WORK INSTRUCTIONS –
Within the material below, find each line bearing the word "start" and present it.

★ ★ ★ ★ ★

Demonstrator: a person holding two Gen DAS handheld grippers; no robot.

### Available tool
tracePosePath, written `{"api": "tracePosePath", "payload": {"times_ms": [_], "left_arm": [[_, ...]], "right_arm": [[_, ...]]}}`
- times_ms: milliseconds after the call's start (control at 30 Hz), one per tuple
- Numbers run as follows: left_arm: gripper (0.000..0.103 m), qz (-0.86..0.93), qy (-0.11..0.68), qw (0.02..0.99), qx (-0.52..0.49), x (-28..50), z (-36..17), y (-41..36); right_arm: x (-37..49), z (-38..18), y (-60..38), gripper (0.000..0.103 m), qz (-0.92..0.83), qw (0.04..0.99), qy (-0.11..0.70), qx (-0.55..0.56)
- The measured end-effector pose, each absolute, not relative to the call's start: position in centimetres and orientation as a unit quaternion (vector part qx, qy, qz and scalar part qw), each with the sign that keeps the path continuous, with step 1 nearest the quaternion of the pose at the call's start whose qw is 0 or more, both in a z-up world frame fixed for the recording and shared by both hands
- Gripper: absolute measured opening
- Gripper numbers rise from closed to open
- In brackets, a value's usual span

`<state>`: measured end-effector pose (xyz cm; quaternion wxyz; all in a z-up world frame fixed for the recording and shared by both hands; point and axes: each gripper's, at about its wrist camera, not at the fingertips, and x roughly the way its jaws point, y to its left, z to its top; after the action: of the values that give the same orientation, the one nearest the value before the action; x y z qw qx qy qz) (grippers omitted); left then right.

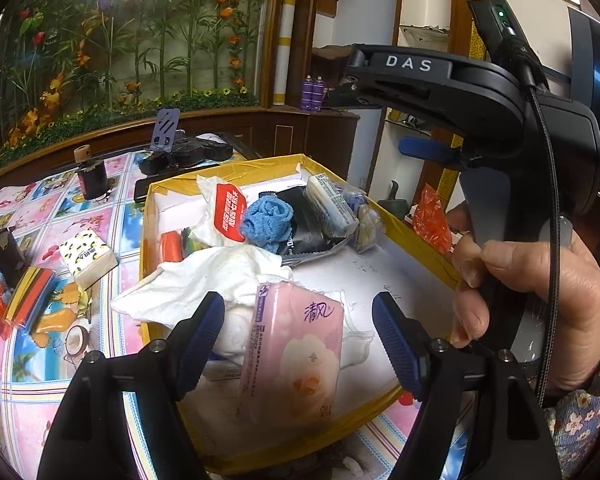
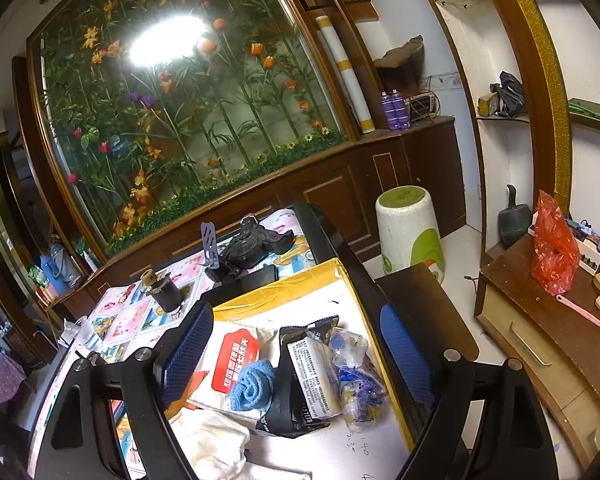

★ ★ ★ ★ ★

EXERCISE SOLUTION –
- times_ms: milliseconds after the call's start (control at 30 Hz), one per tuple
- The measured end-effector pose, each absolute, not relative to the call's start: position in centimetres and orientation as a unit quaternion (vector part qx, qy, qz and scalar part qw), each with the sign that keeps the path continuous, with step 1 nearest the quaternion of the pose at the call's start whose qw is 0 or more, both in a z-up world frame fixed for the recording and shared by both hands

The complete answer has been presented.